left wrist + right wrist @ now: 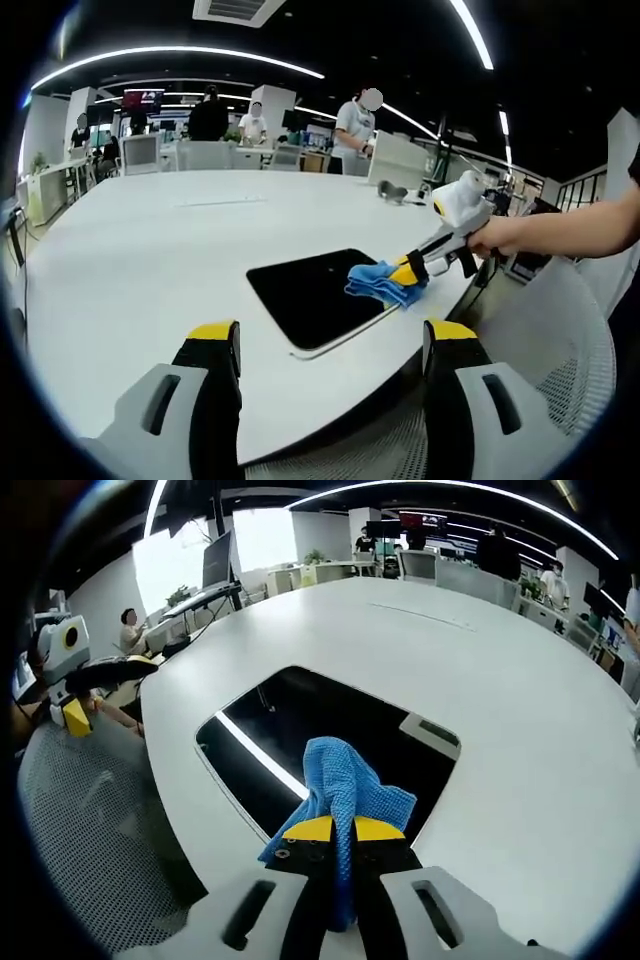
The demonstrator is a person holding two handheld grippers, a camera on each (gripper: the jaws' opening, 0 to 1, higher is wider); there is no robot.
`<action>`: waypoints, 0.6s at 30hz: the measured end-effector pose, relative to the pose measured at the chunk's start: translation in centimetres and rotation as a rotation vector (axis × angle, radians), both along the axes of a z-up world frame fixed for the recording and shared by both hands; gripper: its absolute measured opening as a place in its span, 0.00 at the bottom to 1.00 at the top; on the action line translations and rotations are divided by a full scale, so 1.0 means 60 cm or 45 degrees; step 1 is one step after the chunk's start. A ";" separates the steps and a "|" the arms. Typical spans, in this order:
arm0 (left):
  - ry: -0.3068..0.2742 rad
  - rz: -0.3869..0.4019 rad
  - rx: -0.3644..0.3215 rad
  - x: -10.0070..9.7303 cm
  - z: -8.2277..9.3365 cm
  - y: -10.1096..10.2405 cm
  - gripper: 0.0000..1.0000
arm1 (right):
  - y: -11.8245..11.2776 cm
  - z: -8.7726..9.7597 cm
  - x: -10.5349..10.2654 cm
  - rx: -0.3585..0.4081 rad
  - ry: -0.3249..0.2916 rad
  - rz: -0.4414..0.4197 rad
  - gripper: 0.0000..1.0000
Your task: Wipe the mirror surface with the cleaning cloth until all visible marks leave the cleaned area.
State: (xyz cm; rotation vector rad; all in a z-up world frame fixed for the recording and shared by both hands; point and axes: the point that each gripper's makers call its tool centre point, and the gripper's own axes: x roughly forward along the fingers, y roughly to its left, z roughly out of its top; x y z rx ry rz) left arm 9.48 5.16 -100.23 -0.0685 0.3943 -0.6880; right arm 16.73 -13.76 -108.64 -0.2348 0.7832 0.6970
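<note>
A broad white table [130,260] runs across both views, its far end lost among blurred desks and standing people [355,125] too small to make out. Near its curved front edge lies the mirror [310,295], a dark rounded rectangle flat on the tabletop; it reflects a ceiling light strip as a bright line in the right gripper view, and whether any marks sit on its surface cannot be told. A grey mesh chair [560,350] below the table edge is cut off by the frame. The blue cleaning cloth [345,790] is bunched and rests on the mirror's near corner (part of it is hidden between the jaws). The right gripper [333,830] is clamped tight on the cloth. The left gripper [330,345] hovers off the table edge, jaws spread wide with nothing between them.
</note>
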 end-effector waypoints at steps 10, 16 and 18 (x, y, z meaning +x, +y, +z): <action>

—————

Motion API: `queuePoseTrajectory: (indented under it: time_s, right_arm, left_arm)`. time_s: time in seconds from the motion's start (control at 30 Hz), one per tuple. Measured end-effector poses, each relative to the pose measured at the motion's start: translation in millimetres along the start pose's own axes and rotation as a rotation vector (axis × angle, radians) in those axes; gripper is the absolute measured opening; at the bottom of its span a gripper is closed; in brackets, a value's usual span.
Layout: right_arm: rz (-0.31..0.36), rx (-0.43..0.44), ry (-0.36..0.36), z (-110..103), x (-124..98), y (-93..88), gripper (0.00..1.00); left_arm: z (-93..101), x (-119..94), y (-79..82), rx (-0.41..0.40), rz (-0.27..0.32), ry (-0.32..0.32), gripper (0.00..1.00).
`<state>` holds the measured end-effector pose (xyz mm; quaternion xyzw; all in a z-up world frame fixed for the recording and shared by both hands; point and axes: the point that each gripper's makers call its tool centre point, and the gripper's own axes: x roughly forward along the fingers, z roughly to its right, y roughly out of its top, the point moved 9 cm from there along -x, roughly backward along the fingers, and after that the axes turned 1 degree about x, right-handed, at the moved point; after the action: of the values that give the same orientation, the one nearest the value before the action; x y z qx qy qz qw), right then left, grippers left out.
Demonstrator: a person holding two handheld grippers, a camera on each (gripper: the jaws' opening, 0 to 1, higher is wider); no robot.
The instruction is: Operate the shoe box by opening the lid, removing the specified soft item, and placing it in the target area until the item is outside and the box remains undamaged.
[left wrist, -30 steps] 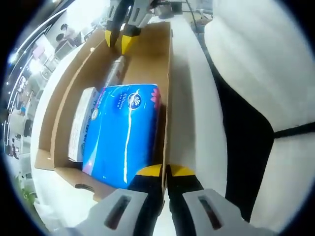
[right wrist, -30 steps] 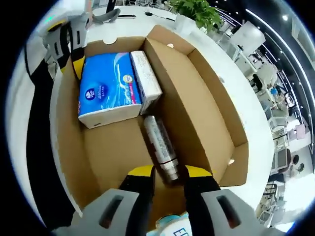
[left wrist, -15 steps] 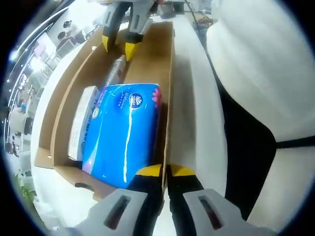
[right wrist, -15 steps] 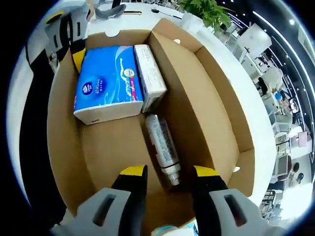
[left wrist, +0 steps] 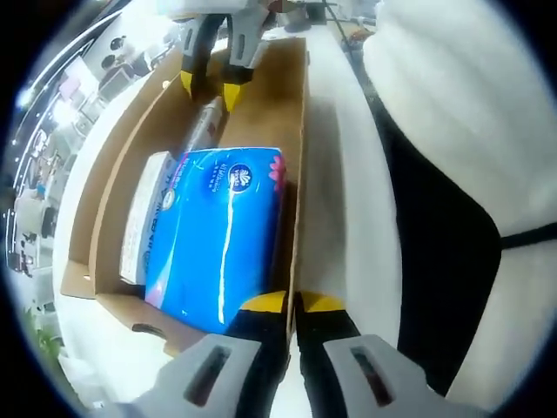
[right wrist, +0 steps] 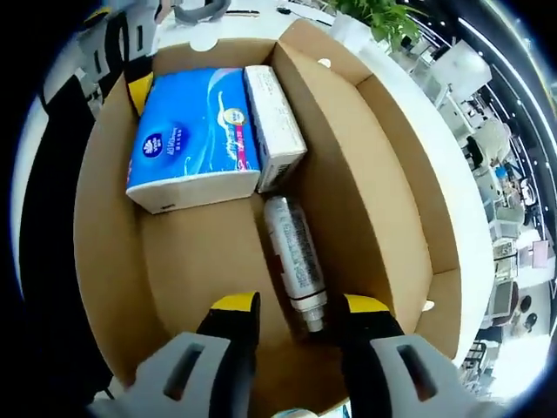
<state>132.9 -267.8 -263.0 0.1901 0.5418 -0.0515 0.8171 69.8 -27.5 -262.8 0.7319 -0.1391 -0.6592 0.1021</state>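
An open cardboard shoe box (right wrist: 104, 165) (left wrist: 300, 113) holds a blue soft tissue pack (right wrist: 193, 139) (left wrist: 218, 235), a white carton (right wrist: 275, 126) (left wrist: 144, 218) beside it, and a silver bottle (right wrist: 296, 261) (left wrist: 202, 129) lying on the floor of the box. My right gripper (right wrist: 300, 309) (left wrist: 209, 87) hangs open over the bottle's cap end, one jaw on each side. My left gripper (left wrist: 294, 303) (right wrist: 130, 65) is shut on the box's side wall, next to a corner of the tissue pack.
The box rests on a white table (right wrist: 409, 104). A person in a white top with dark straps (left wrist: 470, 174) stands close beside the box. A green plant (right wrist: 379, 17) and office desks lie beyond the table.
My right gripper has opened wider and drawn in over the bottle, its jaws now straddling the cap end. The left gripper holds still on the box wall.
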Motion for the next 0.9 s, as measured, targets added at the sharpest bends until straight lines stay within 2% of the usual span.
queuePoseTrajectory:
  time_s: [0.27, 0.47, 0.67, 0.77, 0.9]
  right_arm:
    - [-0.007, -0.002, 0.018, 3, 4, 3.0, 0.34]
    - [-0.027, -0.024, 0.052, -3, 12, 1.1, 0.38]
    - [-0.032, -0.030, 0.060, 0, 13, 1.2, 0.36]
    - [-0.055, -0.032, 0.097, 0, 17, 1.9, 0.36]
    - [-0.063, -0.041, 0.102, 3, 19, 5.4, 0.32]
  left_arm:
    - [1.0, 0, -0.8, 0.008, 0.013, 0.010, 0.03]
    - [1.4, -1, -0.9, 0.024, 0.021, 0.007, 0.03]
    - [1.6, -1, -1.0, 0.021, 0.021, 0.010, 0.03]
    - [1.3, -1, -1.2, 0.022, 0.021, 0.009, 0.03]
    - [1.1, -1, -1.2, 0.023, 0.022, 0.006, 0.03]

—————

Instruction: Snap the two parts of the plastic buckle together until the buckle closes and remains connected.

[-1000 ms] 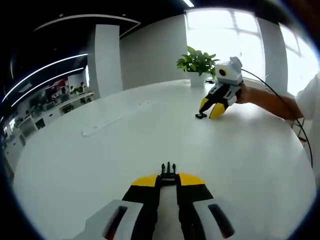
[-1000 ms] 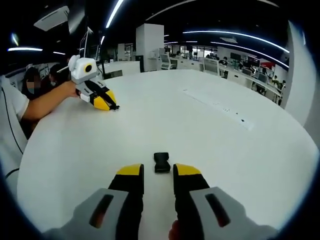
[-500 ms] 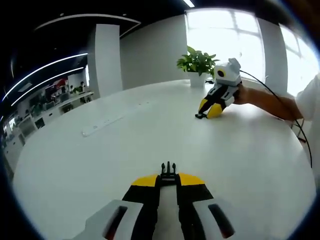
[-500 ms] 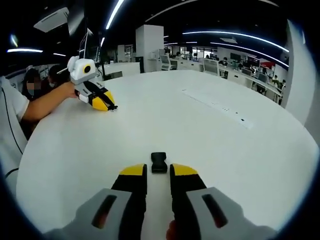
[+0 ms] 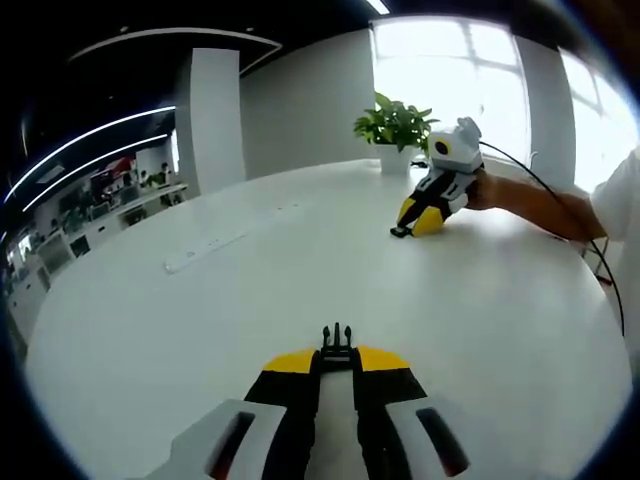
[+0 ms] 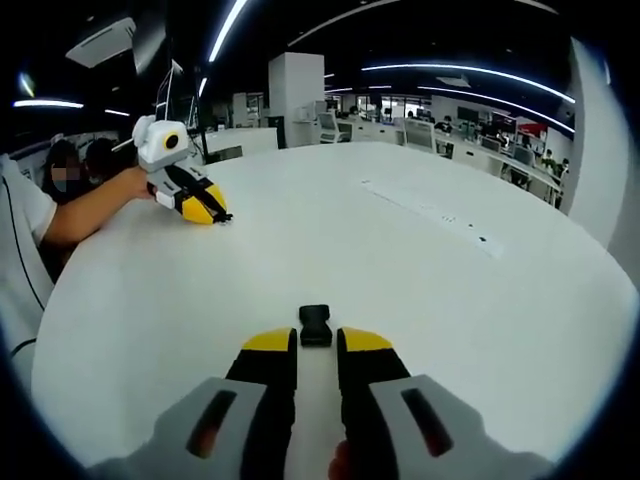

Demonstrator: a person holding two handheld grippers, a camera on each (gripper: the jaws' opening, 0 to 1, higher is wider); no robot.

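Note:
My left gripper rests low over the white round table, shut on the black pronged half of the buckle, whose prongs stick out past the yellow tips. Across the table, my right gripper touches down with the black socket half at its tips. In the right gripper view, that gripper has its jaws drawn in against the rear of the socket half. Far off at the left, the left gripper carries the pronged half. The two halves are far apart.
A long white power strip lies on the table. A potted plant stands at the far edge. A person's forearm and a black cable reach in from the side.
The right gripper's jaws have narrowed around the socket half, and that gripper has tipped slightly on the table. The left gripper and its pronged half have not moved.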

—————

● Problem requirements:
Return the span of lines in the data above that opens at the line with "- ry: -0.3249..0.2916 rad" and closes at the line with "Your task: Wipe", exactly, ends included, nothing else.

● Result for this exercise:
  - ry: -0.3249..0.2916 rad
  - rz: -0.4414..0.4197 rad
  - gripper: 0.0000..1.0000
Your task: Wipe the mirror surface with the cleaning cloth until all visible marks leave the cleaned area.

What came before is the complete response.